C-reactive protein (CRP) is a protein produced in response to infection, inflammation, and tissue trauma and is used as a marker for inflammation. An elevated level of serum CRP is associated with a low serum albumin level in dialysis patients. A combination of the two factors has been identified as placing the dialysis patient at a higher risk for developing heart disease and inflammation of the blood vessels. CRP is present in the serum of normal individuals at levels between 0 and 5 mg/L. Serum CRP levels increase dramatically during infection or injury. Other factors associated with an increase in CRP levels in the CKD patient include surgery, bioincompatible membranes, periodontal disease, high-flux dialysis, impure dialysate, arthritis, and uremia. Levels may increase 100 times or more during bacterial or viral infection. The CRP level will peak two to three days after an acute infection and begin to decrease one to two weeks after the infection subsides. This is why CRP is useful as an early marker for infection, inflammation, or injury. CRP measurements may help predict low serum albumin levels, evaluate for resistance to epoetin alfa (Epogen) therapy, assess the course of acute bacterial infections and their response to treatment, and detect occult infections or chronic inflammation (Spectra Renal Management, 2009). The National Kidney Foundation (NKF) Kidney Disease Outcomes Quality Initiative (KDOQI) guidelines suggest a CRP level greater than 5 to 10 mg/L as being indicative of inflammation (NKF, 2006).
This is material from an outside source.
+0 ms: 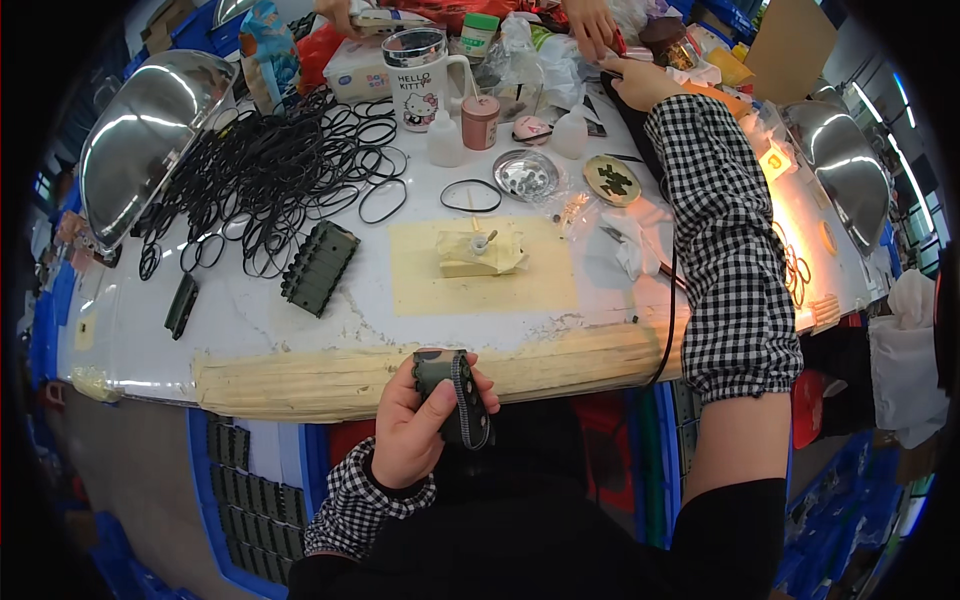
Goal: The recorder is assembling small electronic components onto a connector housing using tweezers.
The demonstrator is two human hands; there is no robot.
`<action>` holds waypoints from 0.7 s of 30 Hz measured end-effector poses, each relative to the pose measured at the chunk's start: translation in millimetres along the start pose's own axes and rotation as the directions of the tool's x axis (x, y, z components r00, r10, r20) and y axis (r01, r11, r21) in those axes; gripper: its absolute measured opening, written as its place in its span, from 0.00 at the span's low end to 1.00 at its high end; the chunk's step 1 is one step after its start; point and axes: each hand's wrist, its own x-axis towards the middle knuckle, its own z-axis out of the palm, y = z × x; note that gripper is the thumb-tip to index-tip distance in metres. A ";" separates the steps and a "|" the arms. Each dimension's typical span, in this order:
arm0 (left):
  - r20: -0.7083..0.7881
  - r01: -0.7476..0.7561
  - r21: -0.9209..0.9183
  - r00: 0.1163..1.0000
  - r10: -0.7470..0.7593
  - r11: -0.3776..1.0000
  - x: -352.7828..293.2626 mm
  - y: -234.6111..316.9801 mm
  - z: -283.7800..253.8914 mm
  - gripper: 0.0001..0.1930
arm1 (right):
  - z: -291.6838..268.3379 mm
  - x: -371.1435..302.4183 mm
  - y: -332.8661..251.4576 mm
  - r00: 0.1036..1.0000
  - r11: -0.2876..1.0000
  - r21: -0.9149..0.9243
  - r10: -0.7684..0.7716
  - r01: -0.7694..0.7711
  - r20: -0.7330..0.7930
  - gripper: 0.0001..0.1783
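My left hand [415, 425] is closed around a small green-brown camouflage toy tank part [436, 372], its dark track and wheels facing right, just over the front table edge. My right hand [648, 82] reaches to the far right of the table, its fingers bent together beside a co-worker's hand [590, 25]. What those fingers hold is too small to make out. A black strip runs just under that hand. On the table lie another dark green toy tank part [320, 268], a narrow green piece [181, 306] and a big heap of black rubber bands [270, 175].
A taped block [480, 252] with a small cup sits mid-table. Behind it stand a glass mug [415, 85], white bottles [445, 140] and a metal dish [525, 175]. Metal lamp shades [150, 140] flank the table; the right one glows. A blue tray [215, 520] holds green parts below left.
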 end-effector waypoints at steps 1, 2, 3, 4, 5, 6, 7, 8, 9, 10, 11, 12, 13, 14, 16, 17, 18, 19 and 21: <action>0.000 0.009 -0.001 1.000 -0.009 1.000 1.2 -0.2 0.1 0.16 | -3.0 -2.6 4.2 0.999 0.999 0.039 -0.032 0.034 -0.039 0.21; 0.003 0.018 -0.003 1.000 -0.018 1.000 2.3 -0.3 -0.2 0.16 | -8.9 -6.3 11.4 0.995 0.995 0.075 -0.060 0.066 -0.081 0.19; 0.003 0.015 -0.002 1.000 -0.015 1.000 2.9 -0.2 0.0 0.16 | -16.2 -11.8 16.7 0.989 0.989 0.112 -0.086 0.099 -0.121 0.17; 0.006 0.011 -0.007 1.000 -0.011 1.000 3.8 -1.1 -0.8 0.16 | -24.2 -18.4 17.6 0.981 0.981 0.143 -0.109 0.133 -0.162 0.17; 0.012 0.008 -0.012 1.000 -0.008 1.000 4.9 -2.4 -1.4 0.16 | -28.7 -29.5 18.6 0.965 0.958 0.220 -0.133 0.184 -0.226 0.16; -0.006 0.010 -0.032 1.000 -0.010 0.999 4.0 -2.8 -2.3 0.16 | -32.7 -47.2 11.9 0.944 0.924 0.296 -0.156 0.244 -0.290 0.16; -0.021 0.009 -0.053 1.000 -0.010 0.999 3.7 -3.1 -3.5 0.16 | -38.8 -66.2 4.8 0.918 0.880 0.362 -0.172 0.306 -0.358 0.16; -0.047 0.002 -0.066 0.999 -0.005 0.998 2.7 -2.3 -4.8 0.16 | -43.8 -82.4 -5.9 0.910 0.832 0.427 -0.202 0.354 -0.361 0.16; -0.057 0.001 -0.071 0.998 -0.005 0.998 3.0 -3.3 -6.7 0.16 | -49.5 -104.7 -15.5 0.905 0.785 0.483 -0.225 0.388 -0.362 0.16; -0.068 -0.001 -0.074 0.998 -0.004 0.997 3.7 -4.3 -8.5 0.16 | -55.2 -130.1 -27.2 0.932 0.774 0.537 -0.189 0.335 -0.309 0.16; -0.075 -0.004 -0.077 0.997 -0.001 0.997 5.1 -4.3 -8.5 0.16 | -62.7 -156.6 -41.0 0.942 0.735 0.603 -0.151 0.310 -0.300 0.16; -0.073 0.000 -0.082 0.997 -0.006 0.997 6.2 -3.9 -8.2 0.16 | -75.5 -183.3 -54.7 0.964 0.699 0.669 -0.125 0.254 -0.236 0.16; -0.062 0.010 -0.087 0.998 -0.015 0.996 8.1 -4.6 -6.3 0.16 | -74.3 -202.9 -56.6 0.964 0.657 0.709 -0.113 0.254 -0.240 0.14; -0.060 0.015 -0.087 0.998 -0.020 0.996 8.8 -4.2 -4.9 0.16 | -72.9 -220.4 -59.0 0.962 0.666 0.699 -0.116 0.260 -0.247 0.12; -0.043 0.027 -0.034 0.999 -0.028 0.999 7.6 -2.9 -3.7 0.16 | -76.0 -250.5 -76.2 0.954 0.628 0.723 -0.122 0.287 -0.273 0.09; -0.039 0.031 -0.009 0.999 -0.032 0.999 6.8 -3.1 -4.0 0.16 | -76.2 -261.2 -84.6 0.947 0.626 0.713 -0.152 0.315 -0.284 0.08; -0.035 0.034 -0.039 0.999 -0.035 0.999 6.8 -3.8 -2.9 0.16 | -84.3 -273.2 -90.8 0.967 0.660 0.706 -0.172 0.256 -0.189 0.09; -0.038 0.031 -0.068 0.999 -0.033 0.997 6.8 -4.5 -3.7 0.16 | -88.9 -280.6 -97.5 0.970 0.660 0.714 -0.204 0.234 -0.130 0.09; -0.045 0.026 -0.095 0.999 -0.030 0.995 6.2 -3.7 -3.8 0.16 | -89.7 -288.3 -109.6 0.962 0.634 0.736 -0.257 0.237 -0.089 0.10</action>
Are dialysis patients at risk for aluminum toxicity?

Aluminum is a light metal found in cookware, soft drink and other beverage cans, antacids, cosmetics, antiperspirants, aluminum-containing phosphate binders, and contaminated water. The kidneys are the main organs for the filtration and excretion of aluminum in the body. The majority of aluminum is protein bound so it is not easily diffused through the glomerulus. Deposition of aluminum in the bone, tissues, and brain will be seen with elevated levels.
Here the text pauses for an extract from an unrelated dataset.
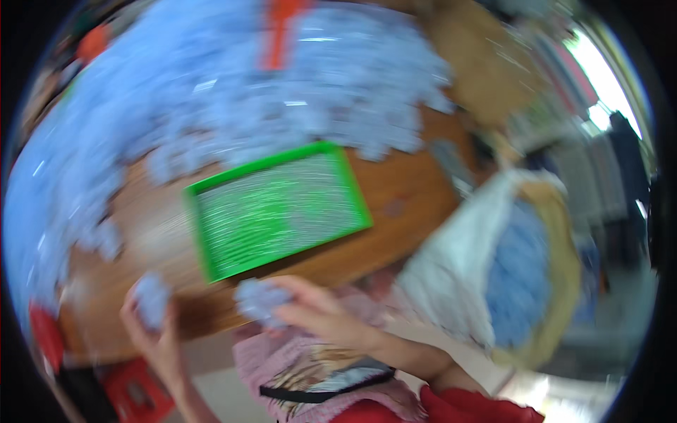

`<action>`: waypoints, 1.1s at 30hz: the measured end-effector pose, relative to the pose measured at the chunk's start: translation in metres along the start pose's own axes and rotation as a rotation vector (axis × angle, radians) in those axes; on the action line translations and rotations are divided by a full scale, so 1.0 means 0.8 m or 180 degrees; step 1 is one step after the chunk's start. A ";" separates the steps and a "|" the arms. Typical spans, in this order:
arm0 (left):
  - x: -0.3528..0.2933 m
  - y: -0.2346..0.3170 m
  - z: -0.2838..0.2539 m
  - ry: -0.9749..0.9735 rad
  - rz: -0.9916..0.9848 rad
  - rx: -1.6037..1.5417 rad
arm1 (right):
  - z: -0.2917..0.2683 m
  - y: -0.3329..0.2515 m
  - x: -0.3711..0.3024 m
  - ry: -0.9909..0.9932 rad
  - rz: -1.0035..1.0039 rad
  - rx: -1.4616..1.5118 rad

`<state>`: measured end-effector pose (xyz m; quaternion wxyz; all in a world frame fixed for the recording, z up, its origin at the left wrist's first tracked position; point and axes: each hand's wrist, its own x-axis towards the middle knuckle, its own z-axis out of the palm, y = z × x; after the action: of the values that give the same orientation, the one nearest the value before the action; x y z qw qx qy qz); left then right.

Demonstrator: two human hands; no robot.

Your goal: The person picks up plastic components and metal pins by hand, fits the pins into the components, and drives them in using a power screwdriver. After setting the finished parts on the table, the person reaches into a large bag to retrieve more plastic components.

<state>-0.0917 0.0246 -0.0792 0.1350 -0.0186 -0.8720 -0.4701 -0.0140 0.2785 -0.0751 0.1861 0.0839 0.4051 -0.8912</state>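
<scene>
Gripping a pale-blue piece (151,299) in left hand (158,338), a second piece (257,301) in right hand (312,308). Nearer with right hand to green tray (282,250), just beyond on worktop (416,211), slanting away rightward along its long axis.

Place: workshop, seemingly, through blur | wooden worktable (407,185) | heap of bluish pieces (211,92) | green tray (352,187) | stuffed sack (458,261)

Plenty of blur right across this view, and not one word, label, number or sign can be read anywhere!
</scene>
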 end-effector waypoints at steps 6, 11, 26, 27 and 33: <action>-0.046 0.161 0.071 -0.1366 -0.0272 -0.2035 | 0.006 -0.070 -0.094 0.1369 -0.1727 -0.3006; -0.068 0.276 0.147 -0.3120 -0.0721 -0.3146 | 0.000 -0.114 -0.224 0.4042 -0.2602 -0.4704; -0.125 0.400 0.225 -0.5225 0.0174 -0.3085 | -0.017 -0.102 -0.274 0.4121 -0.7145 -0.3563; -0.088 0.453 0.253 -0.4813 0.0324 -0.3135 | -0.007 -0.111 -0.230 0.3439 -0.7529 -0.2763; -0.063 0.393 0.176 -0.2869 0.1216 -0.3402 | 0.036 -0.105 -0.170 0.1573 -0.6405 -0.0931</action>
<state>-0.0242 0.3211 0.0909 -0.1854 -0.4261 -0.4755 -0.7470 0.0773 0.3435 0.0425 -0.7212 -0.1356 0.4185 -0.5351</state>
Aluminum toxicity was once prevalent among dialysis patients because they were exposed to aluminum from the water used in the dialysis treatment and from the oral intake of aluminum-based binders. The use of aluminum-based phosphate binders is now generally avoided due to the harmful effects of aluminum accumulation in the patient. The clinical consequences of aluminum toxicity involve symptoms to the brain, bone, and blood. These may or may not occur concurrently. High serum aluminum levels are associated with progressive neurologic symptoms, such as behavioral changes, slurred speech, and memory loss, that occur very subtly over time. Gastrointestinal (GI) irritation, loss of energy and appetite, anemia, and constipation also are associated with elevated aluminum levels. Dementia may be seen with advanced toxicity. Elevated aluminum levels may also cause epoetin alfa–resistant anemia and aluminum-induced bone disease. Normal serum levels are 0 to 10 mcg/L.

What is the treatment for aluminum toxicity?
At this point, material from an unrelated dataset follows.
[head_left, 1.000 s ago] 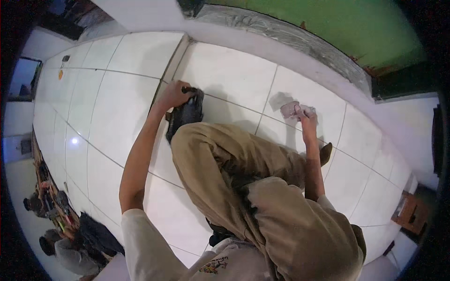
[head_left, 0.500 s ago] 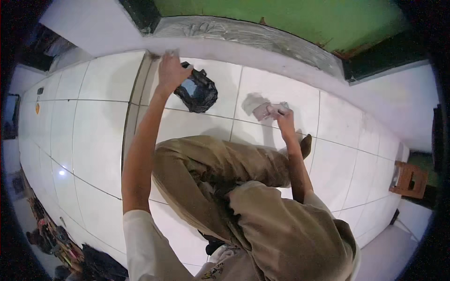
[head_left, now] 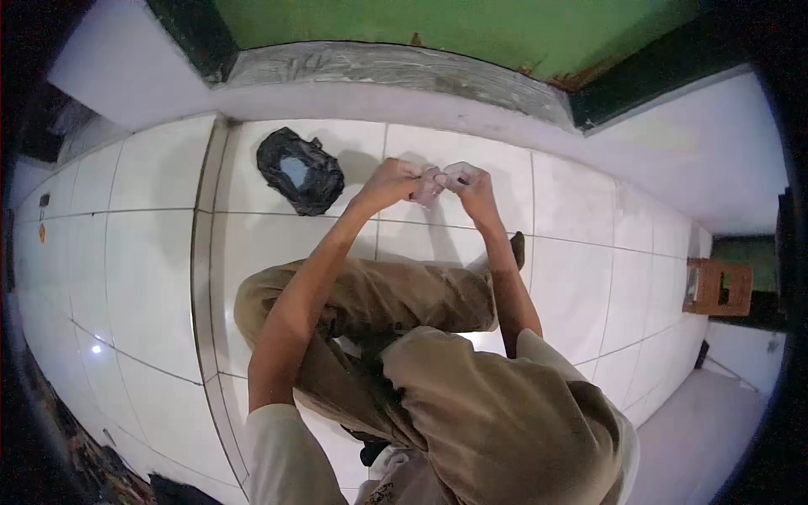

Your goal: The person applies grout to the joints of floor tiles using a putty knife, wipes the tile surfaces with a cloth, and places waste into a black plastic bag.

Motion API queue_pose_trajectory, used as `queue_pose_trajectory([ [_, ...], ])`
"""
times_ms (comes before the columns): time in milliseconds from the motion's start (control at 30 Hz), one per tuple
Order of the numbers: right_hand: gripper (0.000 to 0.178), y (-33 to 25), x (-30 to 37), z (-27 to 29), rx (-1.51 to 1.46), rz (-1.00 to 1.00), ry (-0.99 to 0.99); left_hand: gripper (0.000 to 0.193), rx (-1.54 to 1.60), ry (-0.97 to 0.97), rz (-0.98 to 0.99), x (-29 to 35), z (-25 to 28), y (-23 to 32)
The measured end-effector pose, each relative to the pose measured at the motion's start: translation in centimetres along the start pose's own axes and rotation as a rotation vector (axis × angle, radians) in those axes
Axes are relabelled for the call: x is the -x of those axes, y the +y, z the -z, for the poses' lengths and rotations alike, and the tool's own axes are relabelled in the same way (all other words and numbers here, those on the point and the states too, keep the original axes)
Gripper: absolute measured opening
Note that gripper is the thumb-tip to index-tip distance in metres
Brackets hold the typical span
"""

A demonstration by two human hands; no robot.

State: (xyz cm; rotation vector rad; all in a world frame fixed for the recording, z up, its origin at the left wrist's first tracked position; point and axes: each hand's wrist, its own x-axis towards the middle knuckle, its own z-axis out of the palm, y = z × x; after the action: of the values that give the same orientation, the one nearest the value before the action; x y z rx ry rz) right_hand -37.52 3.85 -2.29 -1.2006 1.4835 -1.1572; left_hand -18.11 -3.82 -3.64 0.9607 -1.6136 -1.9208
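At the far left, a small orange thing [head_left: 42, 233] lies on the white tiled floor [head_left: 581, 202], with a small dark object [head_left: 45, 200] just beyond it. Farther right, past the long raised edge [head_left: 204, 290] that crosses the tiles, a crumpled black bag [head_left: 324, 185] rests on the floor, a pale bluish patch showing in its middle; I am not touching it. Next comes my left grip [head_left: 394, 181], just right of the bag, its fingers pinched on a small pinkish packet [head_left: 427, 188]. The packet is between my hands, above the tiles and beyond my bent leg in brown trousers [head_left: 396, 290]. My right grip [head_left: 471, 187] meets it from the other side, thumb and fingertips closed on its near edge; the fingers blur a little there. Below my right wrist a dark foot [head_left: 518, 250] pokes out. At the far right stands a brown stool [head_left: 741, 290] by the wall.
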Motion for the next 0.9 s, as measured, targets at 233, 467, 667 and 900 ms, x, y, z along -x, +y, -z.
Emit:
queue_pose_trajectory([
  [233,0.009,1.6,0.9,0.2,-0.016,-0.103,0.179,0.021,-0.159,0.250,0.021,0.3,-1.2,-1.1],
  [467,0.028,8.7,1.0,8.2,0.718,0.007,0.394,0.023,-0.373,0.465,-0.066,0.1,1.6,-1.7],
  [667,0.033,9.7,1.8,5.4,0.710,-0.067,0.320,0.028,-0.489,0.560,-0.110,0.0,1.8,-2.2],
  [900,0.029,9.2,0.7,5.5,0.645,-0.169,0.235,0.031,-0.540,0.556,-0.088,0.0,1.4,-2.4],
])
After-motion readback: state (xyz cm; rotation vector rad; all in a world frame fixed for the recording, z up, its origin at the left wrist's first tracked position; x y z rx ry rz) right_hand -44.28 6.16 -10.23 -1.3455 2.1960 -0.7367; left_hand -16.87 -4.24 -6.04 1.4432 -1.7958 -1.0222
Aside from removing the sources of exposure, the chelating agent deferoxamine mesylate (Desferal) may be used to remove the excess aluminum. To chelate means to remove a heavy metal, such as lead, mercury, or aluminum, from the bloodstream. When administered, deferoxamine mesylate will form complexes with the aluminum, which can then be removed from the blood during the dialysis treatment.

How does potassium work inside the body?

Potassium is the major intracellular cation and the second most abundant cation in the body. All but 2% of the total body potassium is within the cells of the body. Potassium is necessary for many cellular functions; neuromuscular control; skeletal, cardiac, and smooth muscle activity; and intracellular enzyme reactions. Potassium is influenced by acid-base balance as potassium ions are shifted out of the cell and replaced with hydrogen ions with acidosis. The majority of excess potassium in the body is excreted by the kidneys in the urine.